PROBLEM TO WORK ON
Among the entries below, find each line holding "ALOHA" and return it.

==== RECORD SET ====

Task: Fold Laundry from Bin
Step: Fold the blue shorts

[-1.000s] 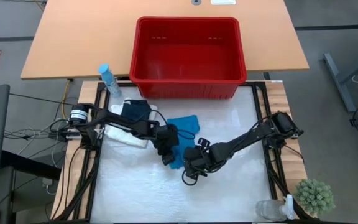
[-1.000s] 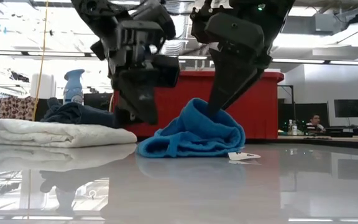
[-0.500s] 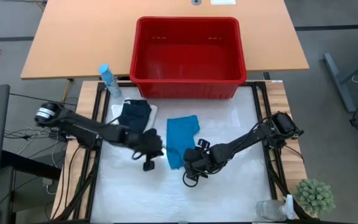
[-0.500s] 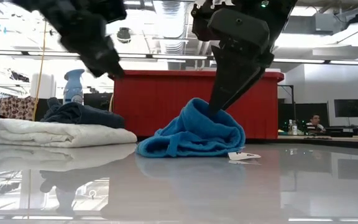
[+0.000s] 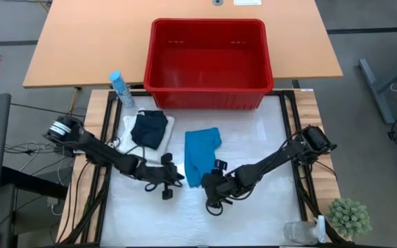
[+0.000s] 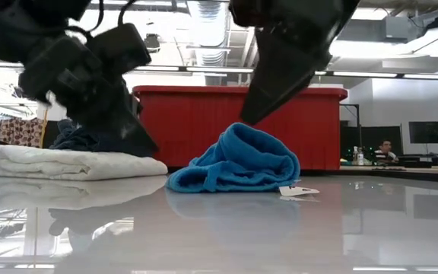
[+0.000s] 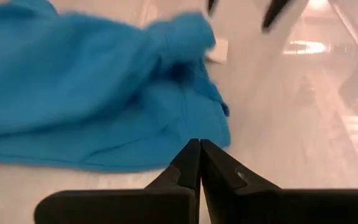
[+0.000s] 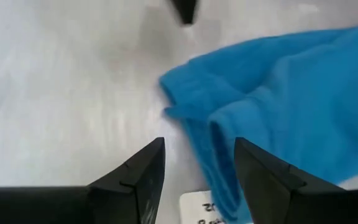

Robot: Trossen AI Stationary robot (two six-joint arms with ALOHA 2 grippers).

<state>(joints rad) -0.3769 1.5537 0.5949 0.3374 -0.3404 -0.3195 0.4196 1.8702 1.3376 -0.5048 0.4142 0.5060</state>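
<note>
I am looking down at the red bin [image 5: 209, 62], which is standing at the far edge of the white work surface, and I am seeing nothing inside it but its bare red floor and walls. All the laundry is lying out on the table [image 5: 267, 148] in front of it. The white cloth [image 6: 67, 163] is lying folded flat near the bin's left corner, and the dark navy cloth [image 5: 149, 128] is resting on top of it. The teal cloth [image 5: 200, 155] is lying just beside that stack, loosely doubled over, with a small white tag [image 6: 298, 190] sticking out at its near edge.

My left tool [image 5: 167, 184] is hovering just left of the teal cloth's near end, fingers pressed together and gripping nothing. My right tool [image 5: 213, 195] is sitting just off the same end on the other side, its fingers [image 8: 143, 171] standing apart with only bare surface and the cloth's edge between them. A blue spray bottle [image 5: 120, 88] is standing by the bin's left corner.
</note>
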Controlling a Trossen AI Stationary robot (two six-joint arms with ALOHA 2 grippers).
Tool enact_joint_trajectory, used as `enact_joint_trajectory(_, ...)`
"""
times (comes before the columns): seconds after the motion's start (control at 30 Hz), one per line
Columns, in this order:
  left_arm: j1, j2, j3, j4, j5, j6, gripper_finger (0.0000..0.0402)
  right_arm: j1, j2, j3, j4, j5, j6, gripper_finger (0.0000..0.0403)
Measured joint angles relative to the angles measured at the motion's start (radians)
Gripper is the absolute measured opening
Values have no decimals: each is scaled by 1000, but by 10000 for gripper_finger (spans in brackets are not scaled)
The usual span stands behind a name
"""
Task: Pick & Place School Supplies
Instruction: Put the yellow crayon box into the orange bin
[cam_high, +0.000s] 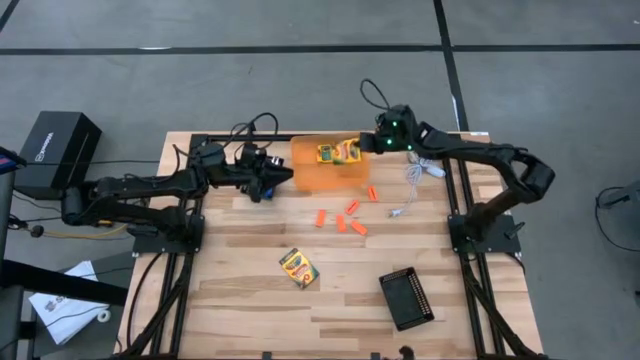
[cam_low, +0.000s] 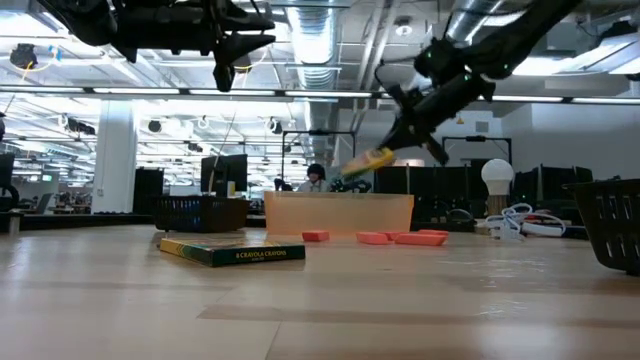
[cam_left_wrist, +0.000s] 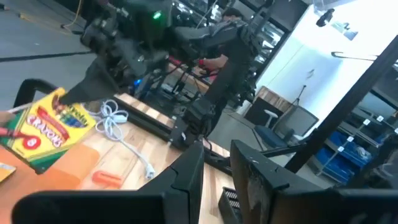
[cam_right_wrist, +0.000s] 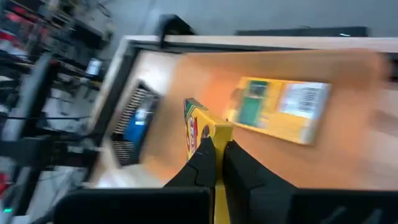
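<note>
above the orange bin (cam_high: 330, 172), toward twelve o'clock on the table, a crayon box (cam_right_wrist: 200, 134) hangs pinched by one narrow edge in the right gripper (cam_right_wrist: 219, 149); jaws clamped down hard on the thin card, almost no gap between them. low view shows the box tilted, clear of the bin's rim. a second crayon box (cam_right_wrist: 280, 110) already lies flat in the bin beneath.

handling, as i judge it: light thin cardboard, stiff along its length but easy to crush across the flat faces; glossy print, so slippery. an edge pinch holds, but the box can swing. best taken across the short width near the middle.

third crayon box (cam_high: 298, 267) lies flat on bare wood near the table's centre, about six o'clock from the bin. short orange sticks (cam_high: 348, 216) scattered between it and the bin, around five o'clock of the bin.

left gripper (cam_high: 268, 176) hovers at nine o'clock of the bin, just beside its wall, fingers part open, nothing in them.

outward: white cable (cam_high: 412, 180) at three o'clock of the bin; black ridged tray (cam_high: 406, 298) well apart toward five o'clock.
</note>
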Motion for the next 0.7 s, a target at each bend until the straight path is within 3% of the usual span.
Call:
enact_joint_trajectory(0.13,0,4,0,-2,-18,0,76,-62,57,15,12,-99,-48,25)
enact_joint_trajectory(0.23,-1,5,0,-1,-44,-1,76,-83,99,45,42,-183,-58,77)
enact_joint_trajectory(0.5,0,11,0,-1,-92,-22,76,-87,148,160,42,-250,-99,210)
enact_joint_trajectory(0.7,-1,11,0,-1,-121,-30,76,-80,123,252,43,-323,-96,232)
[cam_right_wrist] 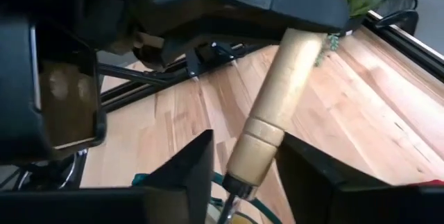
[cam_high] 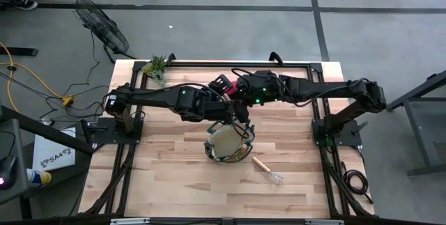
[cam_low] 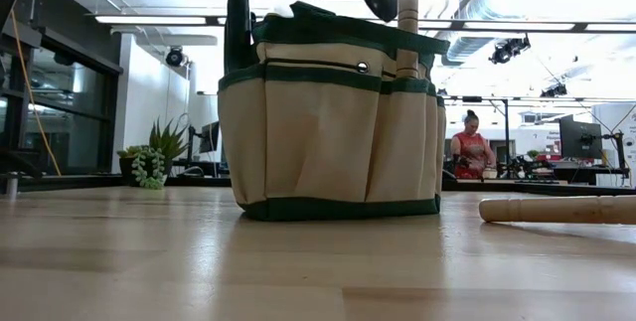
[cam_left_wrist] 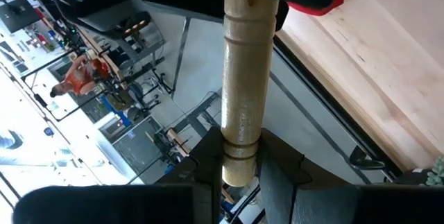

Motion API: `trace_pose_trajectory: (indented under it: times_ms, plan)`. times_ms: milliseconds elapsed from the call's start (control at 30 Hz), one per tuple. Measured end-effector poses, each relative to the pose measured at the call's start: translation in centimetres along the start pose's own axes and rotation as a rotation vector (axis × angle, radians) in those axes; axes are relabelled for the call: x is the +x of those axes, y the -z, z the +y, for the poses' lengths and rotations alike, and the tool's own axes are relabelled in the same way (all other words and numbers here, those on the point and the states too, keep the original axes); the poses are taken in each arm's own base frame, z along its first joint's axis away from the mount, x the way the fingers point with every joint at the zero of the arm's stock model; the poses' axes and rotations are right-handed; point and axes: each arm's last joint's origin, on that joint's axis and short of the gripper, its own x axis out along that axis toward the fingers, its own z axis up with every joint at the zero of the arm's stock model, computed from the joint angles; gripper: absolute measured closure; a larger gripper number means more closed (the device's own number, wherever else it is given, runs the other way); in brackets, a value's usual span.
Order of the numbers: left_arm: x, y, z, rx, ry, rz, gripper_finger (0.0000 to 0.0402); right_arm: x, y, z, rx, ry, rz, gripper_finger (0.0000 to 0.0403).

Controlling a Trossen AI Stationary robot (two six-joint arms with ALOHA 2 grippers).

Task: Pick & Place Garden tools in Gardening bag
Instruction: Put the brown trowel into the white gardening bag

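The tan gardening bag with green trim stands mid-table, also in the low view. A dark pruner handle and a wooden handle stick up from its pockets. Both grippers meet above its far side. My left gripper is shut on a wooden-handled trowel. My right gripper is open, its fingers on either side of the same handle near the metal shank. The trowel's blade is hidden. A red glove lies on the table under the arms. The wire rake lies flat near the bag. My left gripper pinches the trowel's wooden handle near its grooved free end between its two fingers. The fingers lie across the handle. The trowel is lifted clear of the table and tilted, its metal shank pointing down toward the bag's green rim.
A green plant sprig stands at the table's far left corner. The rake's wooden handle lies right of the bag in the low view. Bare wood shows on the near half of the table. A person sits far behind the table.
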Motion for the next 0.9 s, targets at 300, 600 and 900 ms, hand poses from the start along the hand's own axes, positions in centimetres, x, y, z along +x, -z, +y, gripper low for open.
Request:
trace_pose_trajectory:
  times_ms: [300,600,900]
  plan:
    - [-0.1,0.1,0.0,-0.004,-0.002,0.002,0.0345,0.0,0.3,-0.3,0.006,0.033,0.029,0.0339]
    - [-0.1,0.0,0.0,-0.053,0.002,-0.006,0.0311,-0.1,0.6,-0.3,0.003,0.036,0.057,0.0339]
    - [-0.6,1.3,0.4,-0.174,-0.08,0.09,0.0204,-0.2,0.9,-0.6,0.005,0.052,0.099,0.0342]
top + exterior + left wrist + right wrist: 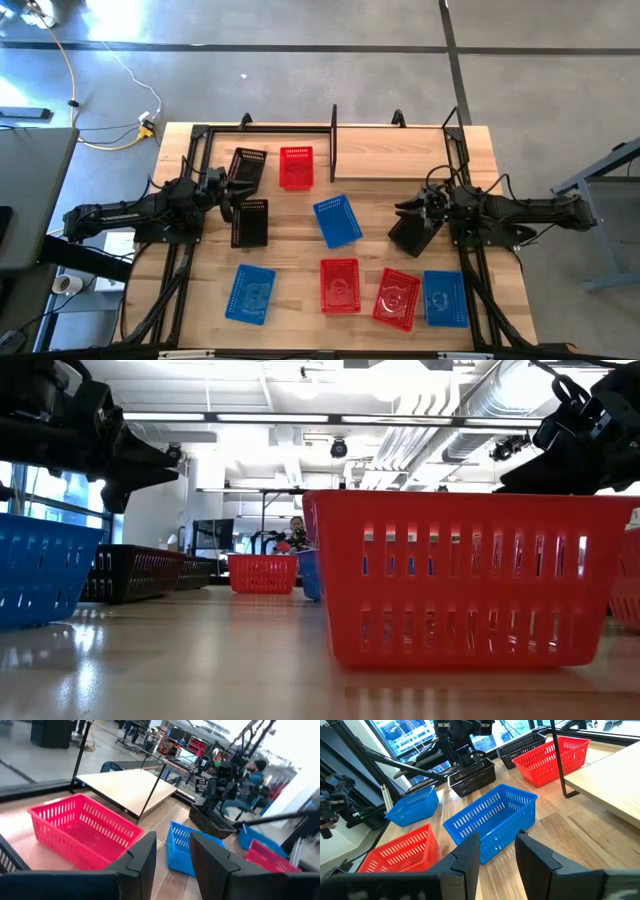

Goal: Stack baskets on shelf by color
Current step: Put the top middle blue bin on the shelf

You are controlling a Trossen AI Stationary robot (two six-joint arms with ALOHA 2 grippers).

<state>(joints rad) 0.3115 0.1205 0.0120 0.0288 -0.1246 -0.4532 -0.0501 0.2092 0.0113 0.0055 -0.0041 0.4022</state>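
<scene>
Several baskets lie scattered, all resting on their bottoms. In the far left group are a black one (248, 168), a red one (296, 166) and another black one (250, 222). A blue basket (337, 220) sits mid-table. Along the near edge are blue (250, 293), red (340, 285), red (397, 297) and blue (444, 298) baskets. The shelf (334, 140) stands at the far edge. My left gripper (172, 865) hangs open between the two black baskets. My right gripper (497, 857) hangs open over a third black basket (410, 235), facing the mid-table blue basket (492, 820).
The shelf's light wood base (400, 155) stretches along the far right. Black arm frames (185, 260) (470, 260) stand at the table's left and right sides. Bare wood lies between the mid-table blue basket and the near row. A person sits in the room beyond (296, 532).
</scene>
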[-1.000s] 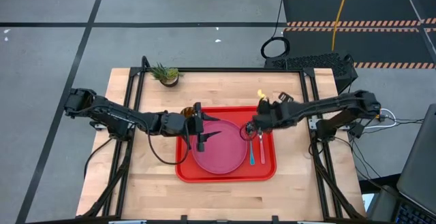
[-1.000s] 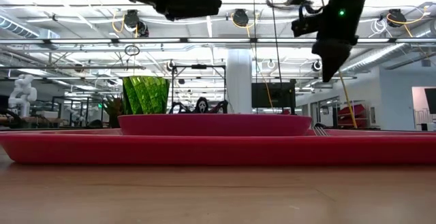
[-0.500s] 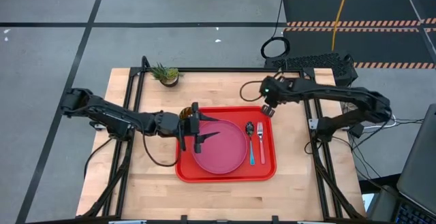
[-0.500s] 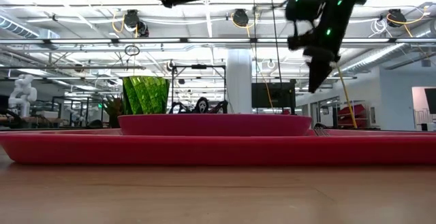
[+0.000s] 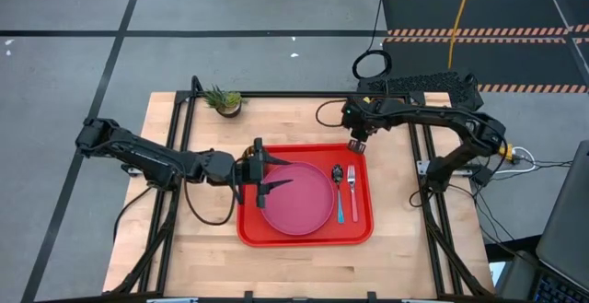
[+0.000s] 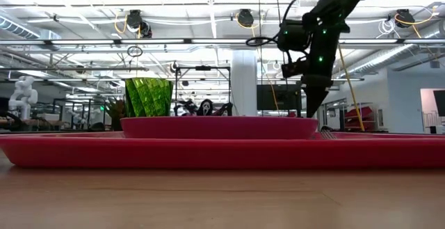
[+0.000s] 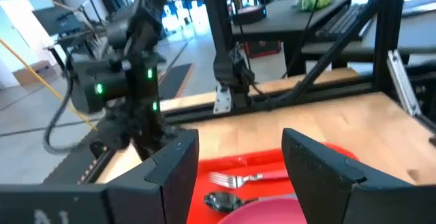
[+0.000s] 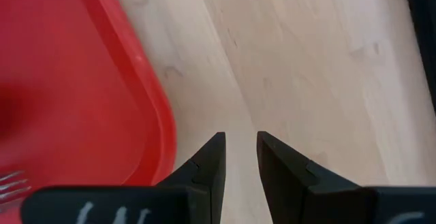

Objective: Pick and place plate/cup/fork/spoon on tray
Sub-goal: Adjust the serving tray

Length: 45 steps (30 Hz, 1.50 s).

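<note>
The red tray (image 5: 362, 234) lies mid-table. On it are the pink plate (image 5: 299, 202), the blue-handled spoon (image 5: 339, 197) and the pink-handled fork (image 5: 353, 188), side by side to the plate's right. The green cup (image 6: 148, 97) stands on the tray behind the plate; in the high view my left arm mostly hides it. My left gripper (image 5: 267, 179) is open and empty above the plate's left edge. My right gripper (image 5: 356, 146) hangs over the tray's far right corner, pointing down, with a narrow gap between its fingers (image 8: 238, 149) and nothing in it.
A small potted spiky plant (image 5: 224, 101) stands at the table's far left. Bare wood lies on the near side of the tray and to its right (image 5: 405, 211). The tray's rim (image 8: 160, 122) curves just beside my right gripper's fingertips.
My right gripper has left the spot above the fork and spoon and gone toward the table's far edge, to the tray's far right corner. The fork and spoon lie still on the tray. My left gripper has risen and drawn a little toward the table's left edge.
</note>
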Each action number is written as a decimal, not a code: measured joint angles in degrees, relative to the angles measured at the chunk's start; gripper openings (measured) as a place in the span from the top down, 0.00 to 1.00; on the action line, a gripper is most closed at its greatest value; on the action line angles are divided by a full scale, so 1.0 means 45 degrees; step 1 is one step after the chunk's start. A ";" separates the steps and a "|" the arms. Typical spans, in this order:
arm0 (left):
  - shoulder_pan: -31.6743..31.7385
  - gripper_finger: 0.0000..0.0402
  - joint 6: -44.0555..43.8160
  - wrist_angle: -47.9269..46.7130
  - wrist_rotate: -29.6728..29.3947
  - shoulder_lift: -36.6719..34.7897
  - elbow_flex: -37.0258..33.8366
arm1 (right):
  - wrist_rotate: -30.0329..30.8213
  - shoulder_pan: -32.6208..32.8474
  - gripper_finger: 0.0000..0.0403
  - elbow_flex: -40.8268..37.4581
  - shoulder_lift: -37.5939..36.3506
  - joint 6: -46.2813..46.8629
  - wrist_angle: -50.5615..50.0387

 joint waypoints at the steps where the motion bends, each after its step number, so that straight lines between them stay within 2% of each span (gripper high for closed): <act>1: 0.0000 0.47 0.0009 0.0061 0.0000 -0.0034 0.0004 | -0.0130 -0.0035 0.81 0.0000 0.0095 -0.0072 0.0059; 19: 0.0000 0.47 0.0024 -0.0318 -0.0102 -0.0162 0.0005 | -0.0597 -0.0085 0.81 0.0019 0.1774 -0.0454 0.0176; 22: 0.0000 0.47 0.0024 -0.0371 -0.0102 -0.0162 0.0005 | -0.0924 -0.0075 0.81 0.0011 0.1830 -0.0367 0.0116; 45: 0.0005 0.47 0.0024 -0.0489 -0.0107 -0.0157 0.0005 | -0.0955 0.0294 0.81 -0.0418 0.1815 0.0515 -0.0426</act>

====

YOUR SOLUTION
Robot: Trossen AI Stationary robot (two six-joint arms with ALOHA 2 grippers).
Controlling a Trossen AI Stationary robot (two six-joint arms with ALOHA 2 grippers).
Controlling a Trossen AI Stationary robot (two six-joint arms with ALOHA 2 grippers).
You are controlling a Trossen AI Stationary robot (two six-joint arms with ALOHA 2 grippers).

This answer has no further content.